**Work order:** Starting with the line that holds "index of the" and stopping after the line that holds "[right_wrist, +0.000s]", repeat the lines below word for word, without the pictures.

□ □ □ □ □ □ □

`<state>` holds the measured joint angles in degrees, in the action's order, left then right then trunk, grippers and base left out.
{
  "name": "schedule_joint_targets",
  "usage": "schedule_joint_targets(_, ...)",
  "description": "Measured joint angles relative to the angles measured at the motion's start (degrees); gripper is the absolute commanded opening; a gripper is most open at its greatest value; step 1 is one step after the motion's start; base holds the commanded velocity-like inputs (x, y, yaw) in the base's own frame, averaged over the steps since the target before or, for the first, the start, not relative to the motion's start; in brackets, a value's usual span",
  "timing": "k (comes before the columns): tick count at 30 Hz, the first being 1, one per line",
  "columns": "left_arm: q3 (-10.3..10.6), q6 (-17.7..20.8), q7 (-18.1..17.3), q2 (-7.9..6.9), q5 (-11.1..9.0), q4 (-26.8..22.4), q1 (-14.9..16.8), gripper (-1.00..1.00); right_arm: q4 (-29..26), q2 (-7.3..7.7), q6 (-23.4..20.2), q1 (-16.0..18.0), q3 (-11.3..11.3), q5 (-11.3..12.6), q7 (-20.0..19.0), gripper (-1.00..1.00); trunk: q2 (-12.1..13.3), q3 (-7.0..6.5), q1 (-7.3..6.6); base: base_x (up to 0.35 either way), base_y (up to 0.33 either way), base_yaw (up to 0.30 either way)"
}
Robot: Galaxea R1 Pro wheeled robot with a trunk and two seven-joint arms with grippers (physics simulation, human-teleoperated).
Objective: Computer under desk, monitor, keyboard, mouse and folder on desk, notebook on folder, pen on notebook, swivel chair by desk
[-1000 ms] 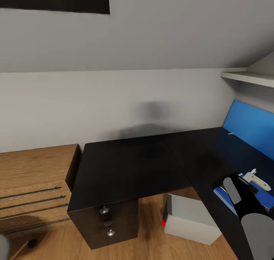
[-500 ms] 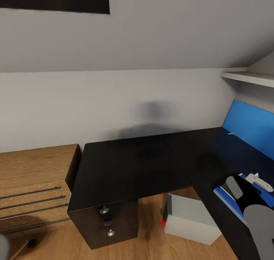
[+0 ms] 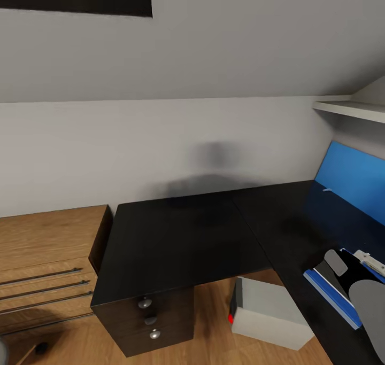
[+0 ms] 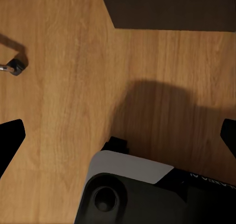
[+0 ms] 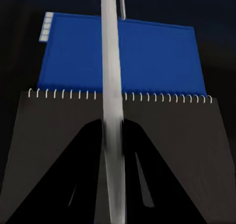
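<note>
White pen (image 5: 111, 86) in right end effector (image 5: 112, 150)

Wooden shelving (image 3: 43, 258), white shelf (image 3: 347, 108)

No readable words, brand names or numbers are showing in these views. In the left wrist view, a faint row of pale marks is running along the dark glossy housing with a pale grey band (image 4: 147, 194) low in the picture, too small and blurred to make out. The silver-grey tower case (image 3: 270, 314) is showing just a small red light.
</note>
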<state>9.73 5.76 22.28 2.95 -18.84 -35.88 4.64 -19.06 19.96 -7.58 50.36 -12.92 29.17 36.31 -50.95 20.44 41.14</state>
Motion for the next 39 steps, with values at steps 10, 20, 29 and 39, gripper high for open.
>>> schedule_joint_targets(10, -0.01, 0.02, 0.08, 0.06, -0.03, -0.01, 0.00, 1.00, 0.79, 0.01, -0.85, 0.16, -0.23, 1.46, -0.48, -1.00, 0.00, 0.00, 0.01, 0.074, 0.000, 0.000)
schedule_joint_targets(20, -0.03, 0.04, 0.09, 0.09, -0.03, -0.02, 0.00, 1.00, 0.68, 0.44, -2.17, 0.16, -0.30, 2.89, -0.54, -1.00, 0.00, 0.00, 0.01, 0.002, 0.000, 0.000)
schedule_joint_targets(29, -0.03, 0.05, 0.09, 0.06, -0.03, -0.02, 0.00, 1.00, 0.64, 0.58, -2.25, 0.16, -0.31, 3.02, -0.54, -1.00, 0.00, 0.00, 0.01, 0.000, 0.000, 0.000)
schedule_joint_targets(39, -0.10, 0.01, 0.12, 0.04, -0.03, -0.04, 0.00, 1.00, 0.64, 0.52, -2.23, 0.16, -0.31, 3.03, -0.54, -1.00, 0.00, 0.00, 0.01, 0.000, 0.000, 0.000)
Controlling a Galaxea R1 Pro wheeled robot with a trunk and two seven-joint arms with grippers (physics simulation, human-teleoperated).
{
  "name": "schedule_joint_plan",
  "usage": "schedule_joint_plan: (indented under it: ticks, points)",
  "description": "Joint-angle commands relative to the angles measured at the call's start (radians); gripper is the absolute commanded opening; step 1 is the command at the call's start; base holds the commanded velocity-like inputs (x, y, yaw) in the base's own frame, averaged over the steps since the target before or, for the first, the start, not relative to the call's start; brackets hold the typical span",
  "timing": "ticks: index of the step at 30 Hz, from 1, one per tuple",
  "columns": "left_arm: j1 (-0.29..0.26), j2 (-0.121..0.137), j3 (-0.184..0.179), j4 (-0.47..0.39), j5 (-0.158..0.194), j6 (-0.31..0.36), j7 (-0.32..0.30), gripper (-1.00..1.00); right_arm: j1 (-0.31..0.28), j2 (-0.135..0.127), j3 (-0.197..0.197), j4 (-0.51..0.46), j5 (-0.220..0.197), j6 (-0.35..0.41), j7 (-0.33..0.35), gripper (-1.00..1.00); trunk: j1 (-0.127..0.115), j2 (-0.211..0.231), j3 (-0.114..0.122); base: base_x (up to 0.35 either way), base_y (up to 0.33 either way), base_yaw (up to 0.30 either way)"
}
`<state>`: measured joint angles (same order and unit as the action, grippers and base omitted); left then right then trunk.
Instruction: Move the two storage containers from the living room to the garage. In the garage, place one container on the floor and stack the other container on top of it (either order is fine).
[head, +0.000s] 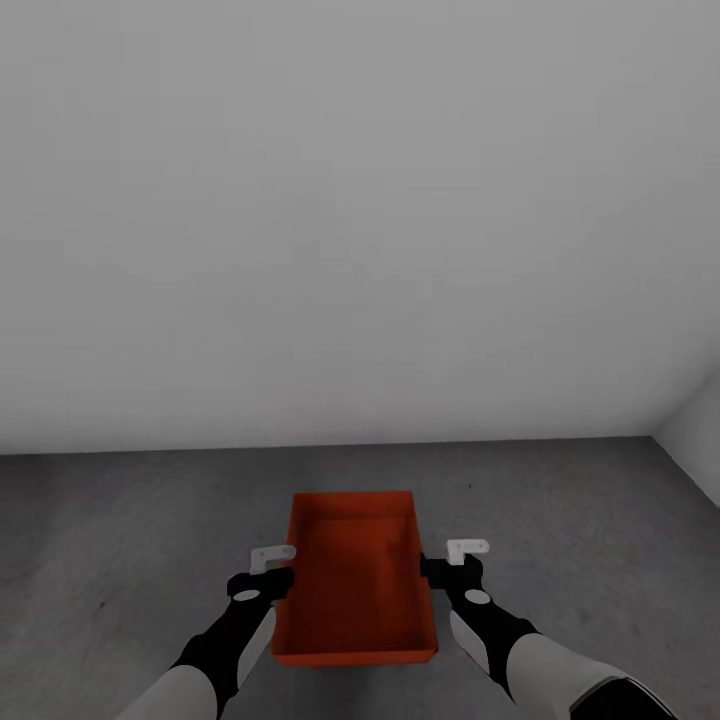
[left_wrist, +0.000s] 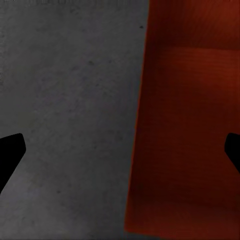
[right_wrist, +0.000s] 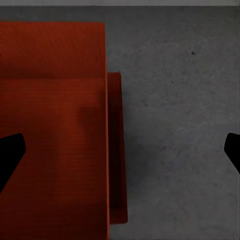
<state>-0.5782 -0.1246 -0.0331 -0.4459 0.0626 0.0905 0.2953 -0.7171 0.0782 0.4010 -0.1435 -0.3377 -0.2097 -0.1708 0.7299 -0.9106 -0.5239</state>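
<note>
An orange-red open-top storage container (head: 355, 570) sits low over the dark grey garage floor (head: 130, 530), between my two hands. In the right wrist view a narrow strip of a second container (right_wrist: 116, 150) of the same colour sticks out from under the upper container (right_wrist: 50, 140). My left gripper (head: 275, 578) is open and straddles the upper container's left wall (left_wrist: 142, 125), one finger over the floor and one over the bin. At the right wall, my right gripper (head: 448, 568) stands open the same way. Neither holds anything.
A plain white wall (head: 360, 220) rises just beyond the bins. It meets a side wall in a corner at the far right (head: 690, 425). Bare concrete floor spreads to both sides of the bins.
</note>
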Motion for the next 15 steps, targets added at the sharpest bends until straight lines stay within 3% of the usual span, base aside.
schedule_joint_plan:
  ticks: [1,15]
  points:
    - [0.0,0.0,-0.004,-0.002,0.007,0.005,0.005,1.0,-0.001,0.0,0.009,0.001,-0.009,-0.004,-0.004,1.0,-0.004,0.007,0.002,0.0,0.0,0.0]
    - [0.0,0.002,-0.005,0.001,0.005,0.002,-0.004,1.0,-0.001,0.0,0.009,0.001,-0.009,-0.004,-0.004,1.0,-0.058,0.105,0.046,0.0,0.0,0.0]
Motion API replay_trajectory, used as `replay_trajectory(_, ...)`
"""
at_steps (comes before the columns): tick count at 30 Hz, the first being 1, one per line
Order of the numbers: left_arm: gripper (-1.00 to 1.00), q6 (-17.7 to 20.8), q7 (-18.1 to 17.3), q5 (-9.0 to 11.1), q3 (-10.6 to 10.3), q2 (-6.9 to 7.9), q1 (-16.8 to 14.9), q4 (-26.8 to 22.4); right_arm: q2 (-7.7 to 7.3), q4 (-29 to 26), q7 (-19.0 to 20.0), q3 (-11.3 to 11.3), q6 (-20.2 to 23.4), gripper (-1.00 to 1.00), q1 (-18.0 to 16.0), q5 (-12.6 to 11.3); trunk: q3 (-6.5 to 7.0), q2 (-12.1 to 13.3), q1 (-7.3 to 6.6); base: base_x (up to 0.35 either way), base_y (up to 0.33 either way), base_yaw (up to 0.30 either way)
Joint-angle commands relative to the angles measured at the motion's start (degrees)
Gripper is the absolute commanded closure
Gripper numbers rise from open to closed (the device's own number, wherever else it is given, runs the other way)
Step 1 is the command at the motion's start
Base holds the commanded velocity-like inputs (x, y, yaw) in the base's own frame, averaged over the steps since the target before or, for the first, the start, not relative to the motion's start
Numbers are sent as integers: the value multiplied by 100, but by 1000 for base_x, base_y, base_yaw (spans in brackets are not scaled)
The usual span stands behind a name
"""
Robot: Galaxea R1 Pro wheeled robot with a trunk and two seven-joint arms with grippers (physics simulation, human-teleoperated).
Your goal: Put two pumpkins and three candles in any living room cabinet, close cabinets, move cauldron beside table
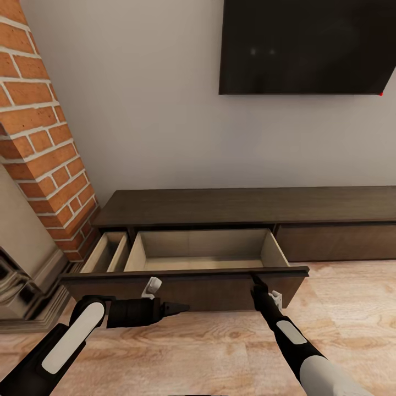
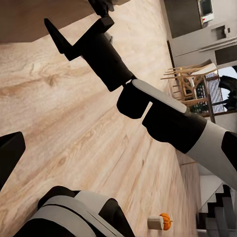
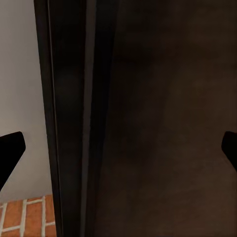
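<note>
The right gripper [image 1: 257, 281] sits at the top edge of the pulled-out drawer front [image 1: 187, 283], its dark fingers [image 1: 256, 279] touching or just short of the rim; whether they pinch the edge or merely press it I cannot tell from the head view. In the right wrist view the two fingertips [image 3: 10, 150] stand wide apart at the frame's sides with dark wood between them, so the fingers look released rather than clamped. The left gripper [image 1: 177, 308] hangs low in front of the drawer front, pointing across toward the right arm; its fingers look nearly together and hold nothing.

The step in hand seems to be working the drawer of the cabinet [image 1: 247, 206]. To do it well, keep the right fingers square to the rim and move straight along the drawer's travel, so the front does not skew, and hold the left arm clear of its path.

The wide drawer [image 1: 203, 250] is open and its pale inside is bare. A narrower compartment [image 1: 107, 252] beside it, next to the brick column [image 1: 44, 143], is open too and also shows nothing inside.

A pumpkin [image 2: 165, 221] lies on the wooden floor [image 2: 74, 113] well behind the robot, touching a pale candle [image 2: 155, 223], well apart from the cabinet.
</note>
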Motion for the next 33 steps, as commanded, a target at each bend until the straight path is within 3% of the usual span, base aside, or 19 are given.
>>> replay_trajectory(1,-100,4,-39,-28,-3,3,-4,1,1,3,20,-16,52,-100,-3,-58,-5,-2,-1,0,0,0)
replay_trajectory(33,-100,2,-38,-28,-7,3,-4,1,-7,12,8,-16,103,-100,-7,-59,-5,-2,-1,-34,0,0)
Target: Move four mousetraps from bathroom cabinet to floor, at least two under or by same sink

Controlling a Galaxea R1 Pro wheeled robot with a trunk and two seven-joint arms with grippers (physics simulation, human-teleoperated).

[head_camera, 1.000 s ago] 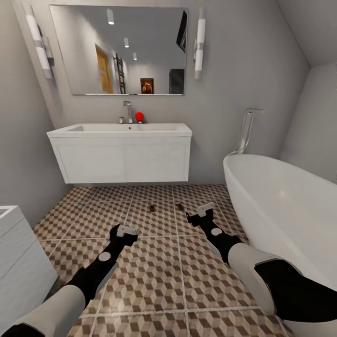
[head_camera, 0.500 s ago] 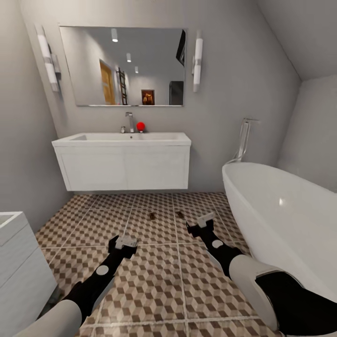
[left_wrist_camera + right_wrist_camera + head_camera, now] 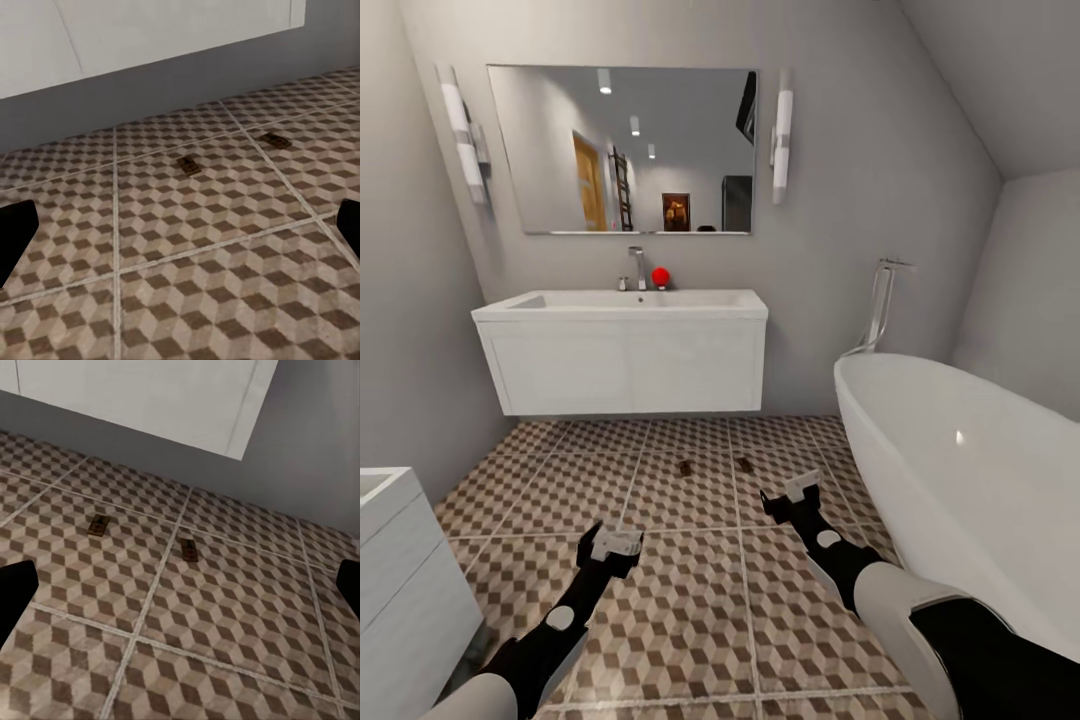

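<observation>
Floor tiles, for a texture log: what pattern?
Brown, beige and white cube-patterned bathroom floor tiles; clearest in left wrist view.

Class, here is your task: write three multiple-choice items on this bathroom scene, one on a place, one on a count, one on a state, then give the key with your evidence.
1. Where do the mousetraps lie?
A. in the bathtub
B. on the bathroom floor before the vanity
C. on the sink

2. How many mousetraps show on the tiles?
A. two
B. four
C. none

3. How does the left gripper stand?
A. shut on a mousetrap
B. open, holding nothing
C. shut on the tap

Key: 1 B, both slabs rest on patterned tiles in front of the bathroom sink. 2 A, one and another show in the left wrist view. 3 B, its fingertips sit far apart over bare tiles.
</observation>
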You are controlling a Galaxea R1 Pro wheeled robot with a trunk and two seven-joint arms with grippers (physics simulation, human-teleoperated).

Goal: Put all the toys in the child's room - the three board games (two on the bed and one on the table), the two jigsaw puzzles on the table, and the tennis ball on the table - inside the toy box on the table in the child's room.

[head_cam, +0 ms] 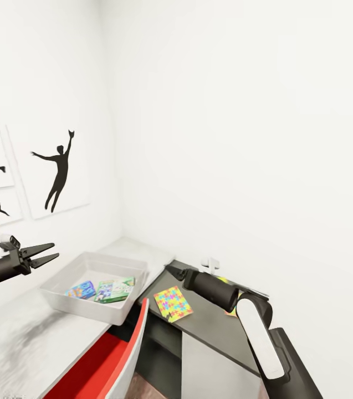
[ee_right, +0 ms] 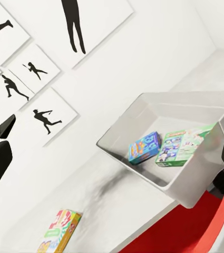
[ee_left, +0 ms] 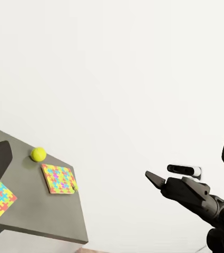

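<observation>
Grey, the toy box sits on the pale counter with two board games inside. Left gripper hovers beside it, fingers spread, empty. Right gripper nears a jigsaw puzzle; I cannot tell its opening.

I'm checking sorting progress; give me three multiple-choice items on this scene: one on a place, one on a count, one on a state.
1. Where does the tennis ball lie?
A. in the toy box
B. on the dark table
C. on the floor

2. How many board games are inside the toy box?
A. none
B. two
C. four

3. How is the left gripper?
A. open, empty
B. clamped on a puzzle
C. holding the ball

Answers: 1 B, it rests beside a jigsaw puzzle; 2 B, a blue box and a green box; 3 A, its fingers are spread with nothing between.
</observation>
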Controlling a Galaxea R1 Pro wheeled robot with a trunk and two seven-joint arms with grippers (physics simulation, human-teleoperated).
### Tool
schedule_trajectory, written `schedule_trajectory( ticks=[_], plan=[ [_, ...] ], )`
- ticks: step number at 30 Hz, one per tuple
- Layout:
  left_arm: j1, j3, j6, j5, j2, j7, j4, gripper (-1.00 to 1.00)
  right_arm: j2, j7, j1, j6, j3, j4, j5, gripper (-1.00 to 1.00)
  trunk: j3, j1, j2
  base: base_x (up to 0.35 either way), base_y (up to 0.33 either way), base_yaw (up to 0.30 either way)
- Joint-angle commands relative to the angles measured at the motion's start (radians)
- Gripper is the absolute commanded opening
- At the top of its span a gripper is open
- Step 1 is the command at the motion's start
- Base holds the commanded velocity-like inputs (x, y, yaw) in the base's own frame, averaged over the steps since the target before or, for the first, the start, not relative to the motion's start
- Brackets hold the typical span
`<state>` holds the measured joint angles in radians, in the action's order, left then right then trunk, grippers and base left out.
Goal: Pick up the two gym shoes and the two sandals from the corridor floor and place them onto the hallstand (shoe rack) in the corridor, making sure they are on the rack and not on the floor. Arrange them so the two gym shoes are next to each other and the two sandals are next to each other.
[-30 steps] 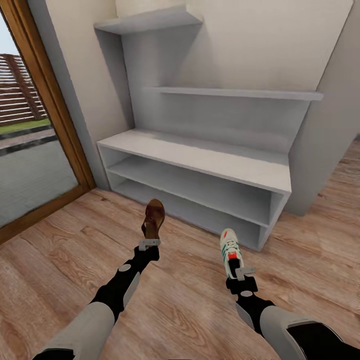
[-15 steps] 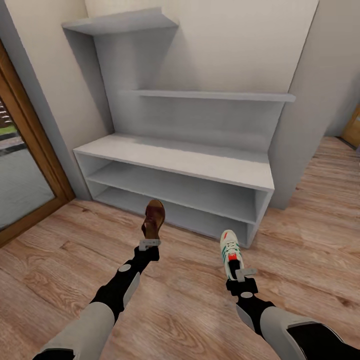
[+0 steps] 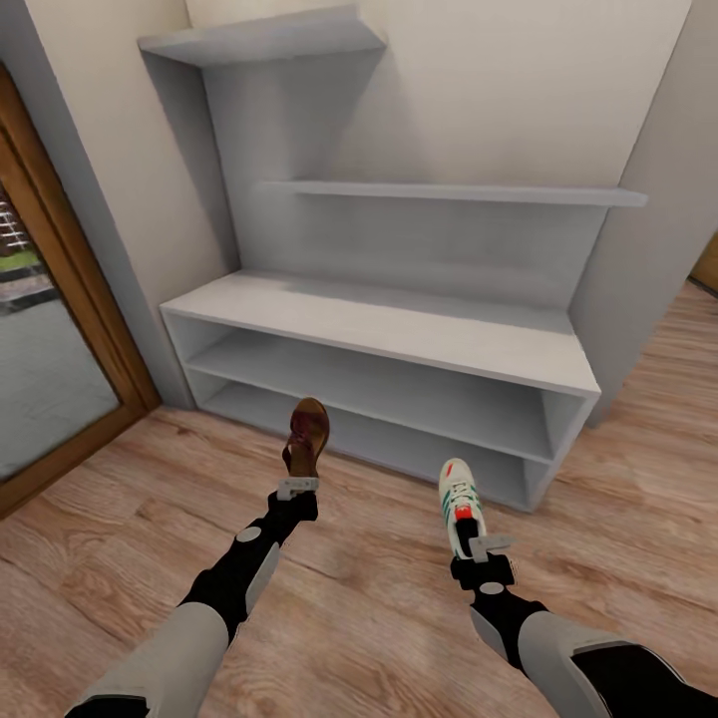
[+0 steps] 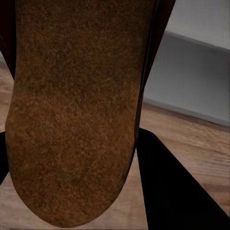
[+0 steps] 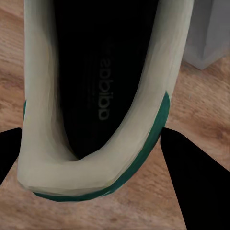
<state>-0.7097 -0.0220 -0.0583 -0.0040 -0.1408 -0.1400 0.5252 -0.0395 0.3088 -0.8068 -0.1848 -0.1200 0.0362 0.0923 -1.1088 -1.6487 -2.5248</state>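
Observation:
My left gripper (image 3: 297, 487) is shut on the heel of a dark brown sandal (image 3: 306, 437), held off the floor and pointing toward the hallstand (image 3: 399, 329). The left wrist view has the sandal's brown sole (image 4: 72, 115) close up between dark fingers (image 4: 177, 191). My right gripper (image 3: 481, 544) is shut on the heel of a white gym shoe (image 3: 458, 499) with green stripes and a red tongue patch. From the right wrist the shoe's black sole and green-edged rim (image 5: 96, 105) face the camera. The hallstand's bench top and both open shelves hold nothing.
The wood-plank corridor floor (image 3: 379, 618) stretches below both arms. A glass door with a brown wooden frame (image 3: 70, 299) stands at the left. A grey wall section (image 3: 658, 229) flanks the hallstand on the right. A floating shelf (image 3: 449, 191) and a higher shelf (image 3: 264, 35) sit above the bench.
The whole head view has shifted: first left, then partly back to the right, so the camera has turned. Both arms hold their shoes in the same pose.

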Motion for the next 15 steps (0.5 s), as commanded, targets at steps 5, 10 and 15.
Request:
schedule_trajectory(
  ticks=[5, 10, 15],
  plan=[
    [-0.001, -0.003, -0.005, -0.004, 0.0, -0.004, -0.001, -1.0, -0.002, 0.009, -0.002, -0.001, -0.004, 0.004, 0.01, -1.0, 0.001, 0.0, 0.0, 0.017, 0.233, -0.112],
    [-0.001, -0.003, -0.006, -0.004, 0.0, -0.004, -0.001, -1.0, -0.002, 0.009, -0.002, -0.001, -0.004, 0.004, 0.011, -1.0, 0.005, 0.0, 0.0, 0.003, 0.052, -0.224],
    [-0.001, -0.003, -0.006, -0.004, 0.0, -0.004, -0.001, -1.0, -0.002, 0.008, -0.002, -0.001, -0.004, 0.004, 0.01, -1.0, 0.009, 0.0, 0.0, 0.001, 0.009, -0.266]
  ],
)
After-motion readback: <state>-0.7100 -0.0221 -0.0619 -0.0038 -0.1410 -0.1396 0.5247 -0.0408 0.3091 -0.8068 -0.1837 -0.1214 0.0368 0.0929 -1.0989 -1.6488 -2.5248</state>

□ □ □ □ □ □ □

**Response to this task:**
  "timing": "ticks: index of the step at 30 Hz, from 1, one per tuple",
  "columns": "left_arm: j1 (-0.29..0.26), j2 (-0.121..0.137), j3 (-0.184..0.179), j4 (-0.47..0.39), j5 (-0.158..0.194), j6 (-0.31..0.36), j7 (-0.32..0.30), gripper (-1.00..1.00); right_arm: j1 (-0.31..0.28), j2 (-0.135..0.127), j3 (-0.197..0.197), j4 (-0.51..0.46), j5 (-0.220..0.197), j6 (-0.35..0.41), j7 (-0.33..0.35), gripper (-1.00..1.00); trunk: j1 (-0.127..0.115), j2 (-0.211..0.231), j3 (-0.114..0.122); base: base_x (up to 0.35 either way), base_y (up to 0.33 either way), base_yaw (up to 0.30 either way)"
}
`<state>`: measured joint angles (same order and unit as the action, grippers and base omitted); left then right then trunk.
Instruction: Move the two storage containers from the living room to the garage. In the garage, place one container on the floor and stack the other container on top of it (either order is fine).
[head, +0.000s] 
[left_wrist, +0.000s] 
[right_wrist, +0.000s] 

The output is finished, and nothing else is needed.